En este escenario juega un papel igualmente importante la globalización del consumo desenfrenado y la generalización de materiales sintéticos (vidrios, plásticos y otros), que solo el ser humano es capaz de construir, y que el virus busca afanosamente para repartirse por la superficie de la tierra. En suma, el virus prolifera gracias al apetito insaciable que muestra el ser humano para consumir, poseer, traficar, y conjugar todo verbo que lleva a destruir su propio entorno natural.

Algunos científicos llegan a etiquetar esta pandemia como de aviso de la naturaleza para que el ser humano busque otros caminos de desarrollo, que no los actuales que llevarían al planeta a la catástrofe.La propia ONU ha anunciado en su ultimo Programa de las Naciones Unidas para el Medio Ambiente que intensificará su trabajo para mapear amenazas de este tipo y reducir el riesgo de futuras pandemias. Para ello, sugiere promover más empleos verdes, restaurar los ecosistemas y la biodiversidad, reducir la contaminación y luchar contra el cambio climático.

¿Aprenderá la lección el ser humano y dejará de consumir más de lo que el planeta puede dar?

¿Aprenderá la lección el ser humano y dejará de consumir mas de lo que el planeta puede darle? ¿O se limitará, una vez controlada la pandemia, a observar lo pasado desde el trono de su vanidad para volver a sentirse rey del planeta y continuar destruyéndolo?

No faltan ni han faltado voces que, ahora y desde siempre, llaman y han llamado con voz clarividente a una nueva forma de convivencia humana, tanto entre los propios seres humanos, como en su relación con el planeta.

El pasado 1 de septiembre de 2020 fue el Día Mundial de Oración por el Cuidado de la Creación.

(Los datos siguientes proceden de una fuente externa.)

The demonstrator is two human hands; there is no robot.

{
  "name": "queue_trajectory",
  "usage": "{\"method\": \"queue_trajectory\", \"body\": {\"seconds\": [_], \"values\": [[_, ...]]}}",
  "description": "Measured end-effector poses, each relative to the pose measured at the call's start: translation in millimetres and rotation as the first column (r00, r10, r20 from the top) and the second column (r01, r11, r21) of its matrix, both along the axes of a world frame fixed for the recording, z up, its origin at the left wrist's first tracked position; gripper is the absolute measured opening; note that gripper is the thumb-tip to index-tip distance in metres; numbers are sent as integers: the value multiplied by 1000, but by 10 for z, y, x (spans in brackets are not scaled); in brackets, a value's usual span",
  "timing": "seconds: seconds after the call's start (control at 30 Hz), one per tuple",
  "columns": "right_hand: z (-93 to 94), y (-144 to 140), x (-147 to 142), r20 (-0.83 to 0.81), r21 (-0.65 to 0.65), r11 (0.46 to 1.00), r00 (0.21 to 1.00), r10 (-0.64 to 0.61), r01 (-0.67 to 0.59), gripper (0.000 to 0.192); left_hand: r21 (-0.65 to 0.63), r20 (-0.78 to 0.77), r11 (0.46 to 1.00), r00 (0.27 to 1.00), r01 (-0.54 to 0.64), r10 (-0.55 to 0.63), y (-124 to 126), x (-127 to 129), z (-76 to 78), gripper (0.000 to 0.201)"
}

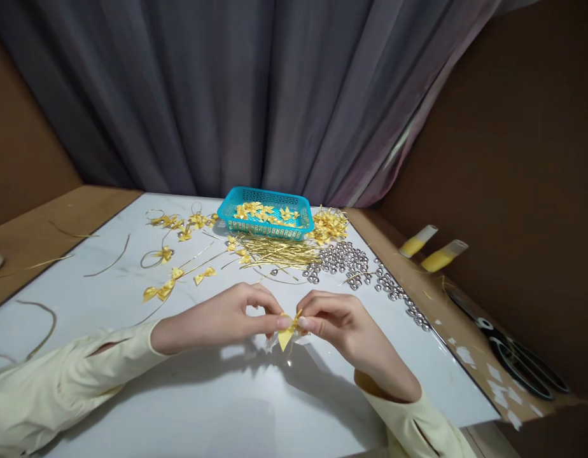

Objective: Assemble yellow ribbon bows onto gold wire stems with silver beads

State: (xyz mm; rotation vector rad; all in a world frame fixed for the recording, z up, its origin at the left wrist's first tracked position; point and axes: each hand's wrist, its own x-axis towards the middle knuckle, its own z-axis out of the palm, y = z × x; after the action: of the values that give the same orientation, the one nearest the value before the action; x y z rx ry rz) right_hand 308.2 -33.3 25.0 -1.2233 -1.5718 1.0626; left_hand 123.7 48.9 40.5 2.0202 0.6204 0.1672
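Note:
A small yellow ribbon bow (285,338) is held up over the white board, pinched from both sides. My left hand (231,312) is closed, thumb and forefinger on the bow's left part. On the other side my right hand (339,321) is closed too, its thumb and fingertips at the bow's knot. Something thin and clear hangs just beneath the bow; I cannot make out what it is. Beyond my hands lie a pile of gold wire ties (277,252) and many small silver rings (344,259). Loose yellow bows (163,291) rest to the left.
A turquoise basket (265,230) with yellow bows stands at the back, a heap of bows (329,226) beside it. Scissors (506,346), paper scraps and two yellow-filled tubes (444,256) are along the right. Bent wires (50,324) lie at left. A grey curtain (237,95) hangs behind.

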Motion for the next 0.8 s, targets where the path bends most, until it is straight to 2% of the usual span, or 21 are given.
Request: {"method": "queue_trajectory", "body": {"seconds": [0.2,0.4,0.6,0.8], "values": [[5,7,-1,-12,-17,1000,1000,15,-15,29,-3,14,1000,1000,5,-5,-10,1,0,23],[9,-1,17,23,-13,998,998,55,-54,31,-26,-35,999,998,45,-46,-12,7,27,35],[5,11,18,46,2,998,997,57,-57,33,-10,-39,1000,999,29,-29,-16,13,9,24],[-17,13,12,38,3,999,998,43,-43,27,0,19,1000,1000,24,-24,-32,1,-37,23]]}}
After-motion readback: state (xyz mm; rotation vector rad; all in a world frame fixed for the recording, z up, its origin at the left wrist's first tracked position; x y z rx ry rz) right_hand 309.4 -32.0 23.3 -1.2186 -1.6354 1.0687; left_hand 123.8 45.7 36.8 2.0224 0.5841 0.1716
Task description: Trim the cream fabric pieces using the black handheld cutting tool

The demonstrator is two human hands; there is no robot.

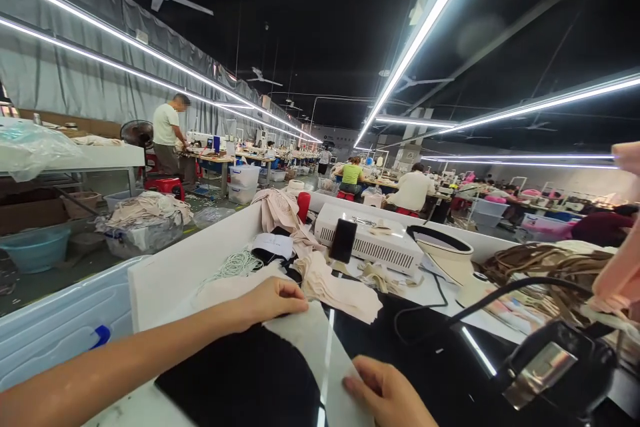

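White fabric strip (320,347) lies (flat) between left hand (273,300) and right hand (387,393).

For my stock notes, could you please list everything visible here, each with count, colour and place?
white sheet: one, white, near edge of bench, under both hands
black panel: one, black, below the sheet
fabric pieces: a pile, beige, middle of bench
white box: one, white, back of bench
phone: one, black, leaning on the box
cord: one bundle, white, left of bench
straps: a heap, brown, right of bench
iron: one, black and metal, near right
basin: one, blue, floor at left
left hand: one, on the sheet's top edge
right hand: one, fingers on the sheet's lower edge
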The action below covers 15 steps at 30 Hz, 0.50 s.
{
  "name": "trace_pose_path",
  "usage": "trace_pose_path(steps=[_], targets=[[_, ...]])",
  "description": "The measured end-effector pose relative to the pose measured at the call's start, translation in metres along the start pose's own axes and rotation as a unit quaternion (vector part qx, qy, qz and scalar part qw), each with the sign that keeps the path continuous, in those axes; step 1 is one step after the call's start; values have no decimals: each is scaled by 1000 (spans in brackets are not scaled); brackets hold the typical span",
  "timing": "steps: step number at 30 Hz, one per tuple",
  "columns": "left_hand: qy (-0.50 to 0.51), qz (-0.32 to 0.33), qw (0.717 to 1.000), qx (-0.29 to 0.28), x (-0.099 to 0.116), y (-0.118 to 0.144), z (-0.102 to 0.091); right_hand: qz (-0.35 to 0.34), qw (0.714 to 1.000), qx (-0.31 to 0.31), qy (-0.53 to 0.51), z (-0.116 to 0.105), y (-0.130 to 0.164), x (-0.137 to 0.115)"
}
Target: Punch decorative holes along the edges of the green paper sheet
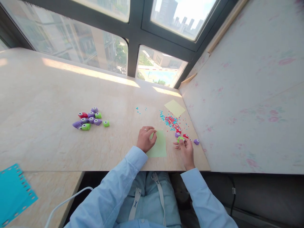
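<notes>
My left hand (pixel 146 139) rests over the left side of a pale green sheet of paper (pixel 160 147). Its thumb and index finger are pinched together near the sheet's top edge; what they hold, if anything, is too small to make out. My right hand (pixel 186 152), to the right of the sheet, grips a small green craft punch (pixel 180 139) with an eye-like disc. Close by are a purple punch (pixel 196 142), more red and purple ones, and a scatter of tiny red and blue paper bits (pixel 172 122).
A pale yellow sheet (pixel 175 108) lies behind the paper bits, near the wall (pixel 249 95). Several purple, green and red punches (pixel 91 120) are grouped at left. Blue notched paper (pixel 16 196) lies lower left, near a white cable (pixel 68 199). Windows line the back.
</notes>
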State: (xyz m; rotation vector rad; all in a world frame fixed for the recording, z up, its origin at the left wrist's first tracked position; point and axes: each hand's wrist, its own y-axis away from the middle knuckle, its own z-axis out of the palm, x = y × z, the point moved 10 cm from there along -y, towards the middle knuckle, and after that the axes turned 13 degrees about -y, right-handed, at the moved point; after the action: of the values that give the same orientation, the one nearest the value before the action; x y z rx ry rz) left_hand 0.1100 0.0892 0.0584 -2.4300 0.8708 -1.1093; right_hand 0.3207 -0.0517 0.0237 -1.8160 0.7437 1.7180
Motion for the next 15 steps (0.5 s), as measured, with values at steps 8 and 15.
trace_pose_path(steps=[8, 15], targets=[[37, -31, 997, 61, -7, 0, -15, -96, 994, -23, 45, 12, 1, -25], [37, -13, 998, 47, -1, 0, -15, -111, 993, -35, -20, 16, 0, -37]])
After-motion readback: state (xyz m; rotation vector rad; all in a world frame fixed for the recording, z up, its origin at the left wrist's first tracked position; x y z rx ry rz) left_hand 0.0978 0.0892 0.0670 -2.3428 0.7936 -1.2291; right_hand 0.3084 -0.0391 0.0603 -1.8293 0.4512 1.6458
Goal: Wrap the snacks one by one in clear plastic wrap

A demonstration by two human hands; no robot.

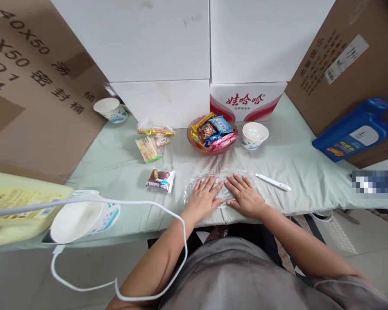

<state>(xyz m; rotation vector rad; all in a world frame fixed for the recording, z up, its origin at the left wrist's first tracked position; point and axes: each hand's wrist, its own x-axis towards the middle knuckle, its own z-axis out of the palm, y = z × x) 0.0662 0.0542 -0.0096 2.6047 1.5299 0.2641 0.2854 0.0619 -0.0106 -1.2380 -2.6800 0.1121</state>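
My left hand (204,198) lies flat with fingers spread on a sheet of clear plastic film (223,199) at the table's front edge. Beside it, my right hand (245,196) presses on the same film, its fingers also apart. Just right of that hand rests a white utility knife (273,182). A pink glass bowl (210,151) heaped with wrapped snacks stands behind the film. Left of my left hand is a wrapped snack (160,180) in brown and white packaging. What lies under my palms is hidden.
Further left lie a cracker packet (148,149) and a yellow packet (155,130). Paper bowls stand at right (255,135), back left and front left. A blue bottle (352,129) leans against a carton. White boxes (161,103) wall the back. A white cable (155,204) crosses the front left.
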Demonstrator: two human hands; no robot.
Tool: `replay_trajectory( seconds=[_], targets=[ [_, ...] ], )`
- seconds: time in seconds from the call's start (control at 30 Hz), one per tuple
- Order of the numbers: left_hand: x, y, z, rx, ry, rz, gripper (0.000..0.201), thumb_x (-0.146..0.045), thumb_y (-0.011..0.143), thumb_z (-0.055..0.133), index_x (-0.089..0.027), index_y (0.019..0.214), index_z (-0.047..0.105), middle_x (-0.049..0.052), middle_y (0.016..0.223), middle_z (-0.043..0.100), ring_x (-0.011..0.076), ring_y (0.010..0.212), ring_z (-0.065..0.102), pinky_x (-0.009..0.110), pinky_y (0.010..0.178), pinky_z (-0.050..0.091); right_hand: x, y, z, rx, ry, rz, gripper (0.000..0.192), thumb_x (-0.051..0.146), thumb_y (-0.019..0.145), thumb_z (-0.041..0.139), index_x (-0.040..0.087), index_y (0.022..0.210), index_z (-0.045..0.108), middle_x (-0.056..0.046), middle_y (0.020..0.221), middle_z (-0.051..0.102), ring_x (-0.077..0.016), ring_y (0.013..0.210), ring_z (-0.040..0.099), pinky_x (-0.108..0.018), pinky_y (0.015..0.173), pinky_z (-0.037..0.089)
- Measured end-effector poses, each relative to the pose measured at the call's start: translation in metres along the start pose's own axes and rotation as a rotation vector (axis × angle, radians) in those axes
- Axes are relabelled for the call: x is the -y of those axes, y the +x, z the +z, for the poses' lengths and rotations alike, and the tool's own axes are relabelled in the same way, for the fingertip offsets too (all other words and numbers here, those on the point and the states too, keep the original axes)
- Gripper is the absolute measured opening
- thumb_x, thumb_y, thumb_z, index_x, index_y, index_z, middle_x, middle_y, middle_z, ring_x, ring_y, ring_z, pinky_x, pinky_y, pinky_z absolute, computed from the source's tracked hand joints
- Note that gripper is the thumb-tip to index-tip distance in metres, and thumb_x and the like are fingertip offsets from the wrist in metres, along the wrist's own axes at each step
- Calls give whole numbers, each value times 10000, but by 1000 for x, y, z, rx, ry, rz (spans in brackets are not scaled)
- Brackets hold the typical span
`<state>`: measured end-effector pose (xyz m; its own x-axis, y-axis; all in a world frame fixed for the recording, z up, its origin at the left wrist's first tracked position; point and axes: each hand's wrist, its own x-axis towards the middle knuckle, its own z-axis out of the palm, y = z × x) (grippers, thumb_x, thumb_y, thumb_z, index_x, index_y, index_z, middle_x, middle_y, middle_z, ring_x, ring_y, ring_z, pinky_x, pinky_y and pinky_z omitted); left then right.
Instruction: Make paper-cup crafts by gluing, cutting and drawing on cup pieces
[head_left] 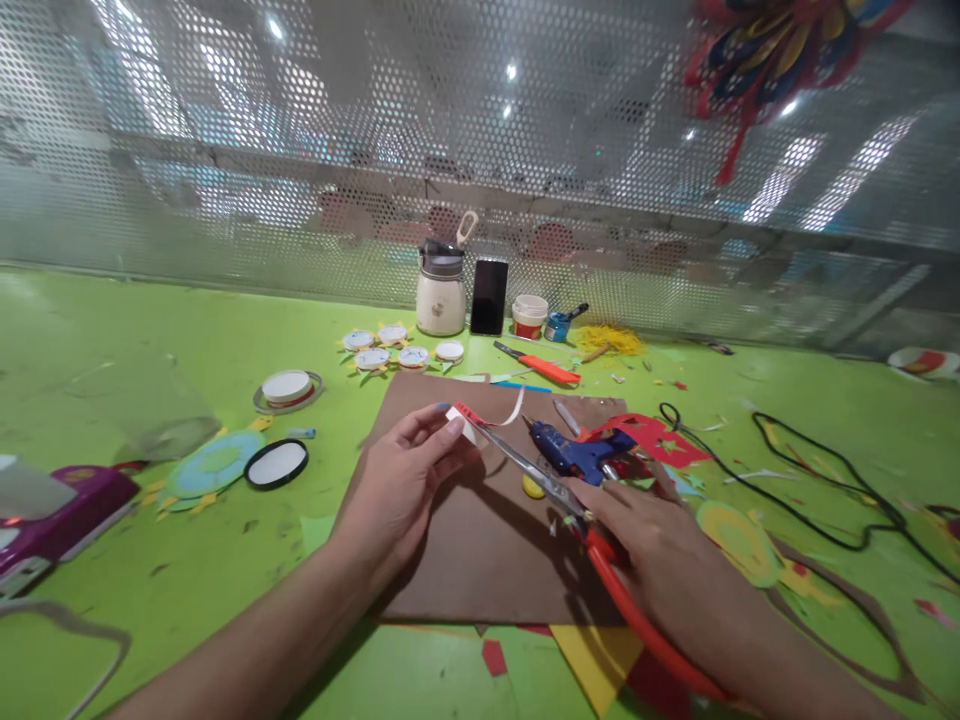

El Papa Francisco señaló la pandemia como una oportunidad importante para comenzar a proteger nuestro hogar común.

Hace ahora 166 años que el jefe indio Seattle de la tribu Suwamish, en carta dirigida al entonces presidente de los Estados Unidos, le decía que "la tierra no pertenece al hombre, sino que el hombre pertenece a la tierra, ya que el hombre no ha tejido la red de la vida, sino que es sólo una hebra de ella y todo lo que haga a la red se lo hará a sí mismo", concluyendo en que "lo que ocurre a la tierra ocurrirá a los hijos de la tierra".

Seguía el jefe amerindio pidiendo al hombre blanco que no tratara a su madre, la tierra como si fuese cosa que se puede comprar, saquear y vender, ya que, de seguir así, este insaciable apetito devoraría la tierra y dejaría tras sí sólo un desierto.

Estas voces deben ser escuchadas y comprendidas, para definir estrategias globales que nos permitan hacer frente juntos a los grandes problemas de salud planetaria del siglo XXI, como esta primera pandemia que ahora nos asola.